Par ailleurs, Mai 68 avait ébranlé une vision hiérarchique et patriarcale de la société. Les Trente Glorieuses étaient révolues, la crise pétrolière était passée par là, laminant l’espace dévolu au compromis social. Le Groupe pour une Suisse sans armée (GSsA) a su cristalliser et se placer en relais de ces nouvelles réalités sociales et politiques ainsi que du désir de changement qu’elles impliquaient.

Trente ans après, posons la question du bilan. L’initiative pour une Suisse sans armée a impulsé des dynamiques politiques. L’armée n’a plus eu quartier libre pour dépenser à sa guise. Elle doit rendre des comptes. Et elle s’est en partie modernisée: paradoxalement le mouvement pacifiste a dégagé un espace pour des jeunes désireux d’œuvrer pour une armée avec davantage de muscle et moins de gras, compatible avec l’Otan, en phase avec l’armement hyper sophistiqué qui a cours de nos jours.

Et surtout, le cycle contestataire que ce mouvement a incarné – et incarne toujours – s’est quelque peu épuisé. L’heure est au retour de bâton idéologique, en Suisse et dans le monde. L’extrême droite montre de nouveau son mufle hideux avec un sans-gêne inquiétant.
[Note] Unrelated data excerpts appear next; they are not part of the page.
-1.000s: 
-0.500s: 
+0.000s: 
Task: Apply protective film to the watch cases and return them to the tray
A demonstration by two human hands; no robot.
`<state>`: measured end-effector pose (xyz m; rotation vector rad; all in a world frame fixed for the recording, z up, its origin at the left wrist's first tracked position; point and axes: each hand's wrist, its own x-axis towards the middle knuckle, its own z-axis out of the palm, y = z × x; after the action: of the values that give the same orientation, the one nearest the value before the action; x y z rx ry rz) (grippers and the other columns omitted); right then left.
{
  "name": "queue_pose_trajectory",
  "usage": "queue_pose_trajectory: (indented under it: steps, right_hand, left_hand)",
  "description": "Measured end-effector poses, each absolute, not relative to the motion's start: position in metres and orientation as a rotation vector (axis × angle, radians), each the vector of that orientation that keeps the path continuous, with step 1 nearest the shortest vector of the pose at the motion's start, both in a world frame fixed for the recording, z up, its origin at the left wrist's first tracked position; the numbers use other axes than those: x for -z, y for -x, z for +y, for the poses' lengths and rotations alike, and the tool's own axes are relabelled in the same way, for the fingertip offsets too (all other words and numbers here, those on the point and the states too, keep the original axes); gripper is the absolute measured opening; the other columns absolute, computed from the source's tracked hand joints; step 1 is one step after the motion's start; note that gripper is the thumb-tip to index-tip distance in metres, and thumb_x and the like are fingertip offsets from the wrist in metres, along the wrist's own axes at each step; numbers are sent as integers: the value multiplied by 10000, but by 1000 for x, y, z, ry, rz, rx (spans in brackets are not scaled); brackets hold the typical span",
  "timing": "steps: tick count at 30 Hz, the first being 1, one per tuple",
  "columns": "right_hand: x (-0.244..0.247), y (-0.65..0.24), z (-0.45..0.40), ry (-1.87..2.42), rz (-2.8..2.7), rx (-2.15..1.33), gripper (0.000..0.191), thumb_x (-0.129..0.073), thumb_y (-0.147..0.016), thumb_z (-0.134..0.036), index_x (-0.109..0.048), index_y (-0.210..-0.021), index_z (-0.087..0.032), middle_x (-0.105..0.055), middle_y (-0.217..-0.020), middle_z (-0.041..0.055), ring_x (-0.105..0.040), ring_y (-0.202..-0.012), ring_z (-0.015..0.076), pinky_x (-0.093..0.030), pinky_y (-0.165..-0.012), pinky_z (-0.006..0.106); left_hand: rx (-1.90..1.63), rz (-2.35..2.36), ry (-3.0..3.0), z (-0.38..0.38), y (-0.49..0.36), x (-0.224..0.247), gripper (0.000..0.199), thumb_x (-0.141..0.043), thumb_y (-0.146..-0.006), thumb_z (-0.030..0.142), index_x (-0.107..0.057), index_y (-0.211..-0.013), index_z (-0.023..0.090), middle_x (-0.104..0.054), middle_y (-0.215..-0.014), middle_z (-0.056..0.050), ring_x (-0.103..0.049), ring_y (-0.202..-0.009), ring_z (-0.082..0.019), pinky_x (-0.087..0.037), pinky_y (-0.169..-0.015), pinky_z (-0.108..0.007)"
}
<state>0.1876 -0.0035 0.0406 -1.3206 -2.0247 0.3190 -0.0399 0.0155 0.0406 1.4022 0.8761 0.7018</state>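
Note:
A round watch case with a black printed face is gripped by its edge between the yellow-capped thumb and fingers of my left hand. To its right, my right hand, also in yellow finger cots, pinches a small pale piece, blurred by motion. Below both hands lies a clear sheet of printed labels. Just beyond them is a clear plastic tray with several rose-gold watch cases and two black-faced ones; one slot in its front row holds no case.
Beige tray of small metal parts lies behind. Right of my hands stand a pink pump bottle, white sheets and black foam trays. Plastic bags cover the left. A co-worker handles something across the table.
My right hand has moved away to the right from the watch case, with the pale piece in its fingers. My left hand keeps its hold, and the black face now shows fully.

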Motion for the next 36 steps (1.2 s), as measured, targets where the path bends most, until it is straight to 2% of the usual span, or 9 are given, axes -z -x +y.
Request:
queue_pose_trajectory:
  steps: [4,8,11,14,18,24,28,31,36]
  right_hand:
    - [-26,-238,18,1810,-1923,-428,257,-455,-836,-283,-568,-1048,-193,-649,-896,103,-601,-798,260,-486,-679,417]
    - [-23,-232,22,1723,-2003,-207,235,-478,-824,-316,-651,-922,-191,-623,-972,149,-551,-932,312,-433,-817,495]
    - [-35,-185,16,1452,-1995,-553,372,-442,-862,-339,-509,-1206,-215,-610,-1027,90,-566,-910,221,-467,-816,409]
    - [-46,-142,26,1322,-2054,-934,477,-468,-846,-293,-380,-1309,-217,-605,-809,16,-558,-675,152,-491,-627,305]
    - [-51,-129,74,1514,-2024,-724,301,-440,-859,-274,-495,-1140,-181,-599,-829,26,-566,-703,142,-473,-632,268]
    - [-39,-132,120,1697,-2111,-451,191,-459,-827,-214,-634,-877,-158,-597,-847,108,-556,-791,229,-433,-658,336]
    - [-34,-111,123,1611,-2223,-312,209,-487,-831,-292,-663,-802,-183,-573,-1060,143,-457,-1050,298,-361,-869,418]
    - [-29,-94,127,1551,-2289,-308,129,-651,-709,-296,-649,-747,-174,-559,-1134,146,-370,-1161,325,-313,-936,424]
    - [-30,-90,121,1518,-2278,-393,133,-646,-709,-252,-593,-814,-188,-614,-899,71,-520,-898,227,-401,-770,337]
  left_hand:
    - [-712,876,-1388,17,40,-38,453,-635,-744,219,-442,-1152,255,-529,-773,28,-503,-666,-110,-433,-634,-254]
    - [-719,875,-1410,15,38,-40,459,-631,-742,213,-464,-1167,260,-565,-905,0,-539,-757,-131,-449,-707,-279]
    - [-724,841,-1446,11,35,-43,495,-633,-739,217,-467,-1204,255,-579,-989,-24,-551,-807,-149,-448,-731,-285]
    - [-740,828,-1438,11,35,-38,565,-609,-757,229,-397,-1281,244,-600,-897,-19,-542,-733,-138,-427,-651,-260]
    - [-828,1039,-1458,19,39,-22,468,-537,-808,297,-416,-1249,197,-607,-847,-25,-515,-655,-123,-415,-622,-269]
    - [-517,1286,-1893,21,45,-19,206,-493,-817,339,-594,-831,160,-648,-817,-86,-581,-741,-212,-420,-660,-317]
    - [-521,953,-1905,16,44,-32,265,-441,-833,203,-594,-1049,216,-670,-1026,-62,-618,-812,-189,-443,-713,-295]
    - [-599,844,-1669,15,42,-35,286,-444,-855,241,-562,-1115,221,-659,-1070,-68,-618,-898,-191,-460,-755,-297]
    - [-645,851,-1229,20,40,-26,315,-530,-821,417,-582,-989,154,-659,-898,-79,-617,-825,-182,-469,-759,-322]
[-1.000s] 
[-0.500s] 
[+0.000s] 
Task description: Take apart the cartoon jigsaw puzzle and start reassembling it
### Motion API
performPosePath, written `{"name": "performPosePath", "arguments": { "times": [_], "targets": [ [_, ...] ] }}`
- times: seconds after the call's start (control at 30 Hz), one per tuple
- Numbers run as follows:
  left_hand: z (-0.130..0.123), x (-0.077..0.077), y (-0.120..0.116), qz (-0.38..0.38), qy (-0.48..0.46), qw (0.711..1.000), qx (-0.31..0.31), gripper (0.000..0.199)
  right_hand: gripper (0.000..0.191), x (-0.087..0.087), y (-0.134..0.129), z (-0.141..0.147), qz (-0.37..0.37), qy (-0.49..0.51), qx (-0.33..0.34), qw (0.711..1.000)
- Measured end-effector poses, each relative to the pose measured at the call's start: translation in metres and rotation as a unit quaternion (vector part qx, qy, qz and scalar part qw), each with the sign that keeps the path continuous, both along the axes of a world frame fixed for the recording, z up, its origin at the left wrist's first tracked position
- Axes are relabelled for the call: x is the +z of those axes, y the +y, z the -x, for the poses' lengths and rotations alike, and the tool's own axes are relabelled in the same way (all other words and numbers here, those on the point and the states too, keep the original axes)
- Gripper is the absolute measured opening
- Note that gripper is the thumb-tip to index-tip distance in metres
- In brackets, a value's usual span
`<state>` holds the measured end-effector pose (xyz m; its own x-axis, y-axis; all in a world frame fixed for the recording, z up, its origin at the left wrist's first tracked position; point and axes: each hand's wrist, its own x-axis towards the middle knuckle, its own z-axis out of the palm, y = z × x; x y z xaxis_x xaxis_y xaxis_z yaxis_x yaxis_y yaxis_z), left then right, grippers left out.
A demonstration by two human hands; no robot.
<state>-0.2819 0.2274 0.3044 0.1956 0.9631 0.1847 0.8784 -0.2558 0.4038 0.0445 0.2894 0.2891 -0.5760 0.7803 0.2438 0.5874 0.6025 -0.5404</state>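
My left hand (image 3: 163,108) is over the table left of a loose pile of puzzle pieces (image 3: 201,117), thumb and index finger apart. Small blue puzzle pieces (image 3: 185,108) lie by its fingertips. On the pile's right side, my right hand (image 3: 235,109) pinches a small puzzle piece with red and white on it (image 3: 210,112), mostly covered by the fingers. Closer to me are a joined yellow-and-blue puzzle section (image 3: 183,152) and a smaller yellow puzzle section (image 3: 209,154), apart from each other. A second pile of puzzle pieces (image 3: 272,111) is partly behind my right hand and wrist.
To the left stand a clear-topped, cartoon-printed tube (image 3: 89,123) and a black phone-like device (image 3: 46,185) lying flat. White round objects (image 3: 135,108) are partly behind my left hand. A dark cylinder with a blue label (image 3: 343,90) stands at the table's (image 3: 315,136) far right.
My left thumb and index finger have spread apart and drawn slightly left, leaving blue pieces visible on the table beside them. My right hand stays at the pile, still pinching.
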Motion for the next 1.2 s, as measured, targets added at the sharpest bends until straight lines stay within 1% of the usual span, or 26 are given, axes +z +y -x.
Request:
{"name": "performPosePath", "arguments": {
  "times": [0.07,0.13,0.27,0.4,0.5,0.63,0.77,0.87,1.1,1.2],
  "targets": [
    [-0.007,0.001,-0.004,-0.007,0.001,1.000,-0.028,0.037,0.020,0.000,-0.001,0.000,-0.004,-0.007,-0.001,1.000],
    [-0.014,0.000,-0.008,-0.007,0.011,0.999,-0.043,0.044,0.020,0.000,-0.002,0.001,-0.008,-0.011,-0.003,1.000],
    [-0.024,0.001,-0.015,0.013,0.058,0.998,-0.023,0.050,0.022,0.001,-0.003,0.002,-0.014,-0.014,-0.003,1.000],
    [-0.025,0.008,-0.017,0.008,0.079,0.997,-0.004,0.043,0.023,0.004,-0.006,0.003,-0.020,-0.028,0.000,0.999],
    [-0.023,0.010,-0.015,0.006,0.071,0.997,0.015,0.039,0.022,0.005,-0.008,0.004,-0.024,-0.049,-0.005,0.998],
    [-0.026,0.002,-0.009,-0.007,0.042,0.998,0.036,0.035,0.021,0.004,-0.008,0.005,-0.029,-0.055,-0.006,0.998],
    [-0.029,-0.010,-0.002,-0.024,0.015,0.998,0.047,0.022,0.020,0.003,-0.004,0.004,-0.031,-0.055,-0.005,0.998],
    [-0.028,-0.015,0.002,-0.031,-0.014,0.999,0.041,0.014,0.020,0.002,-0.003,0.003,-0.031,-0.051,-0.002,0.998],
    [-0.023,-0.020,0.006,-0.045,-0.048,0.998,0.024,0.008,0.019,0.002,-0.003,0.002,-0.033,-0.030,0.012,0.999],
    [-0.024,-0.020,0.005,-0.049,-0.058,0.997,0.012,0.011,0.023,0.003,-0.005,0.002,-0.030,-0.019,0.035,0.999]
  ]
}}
Mais d’autres dynamiques souterraines surgissent au grand jour. La grève des femmes ou le mouvement climatique montrent que le même combat pour un futur désirable reste ancré dans le cœur des hommes et des femmes. Ces mobilisations ont intégré la complexité nouvelle du monde, elles refusent certaines simplicités du passé, tout en gardant le cap sur les enjeux essentiels. Elles sont potentiellement porteuses de moments de rupture, comme le vote de 1989. Et donc de dynamiques de progrès social. Tout est ouvert.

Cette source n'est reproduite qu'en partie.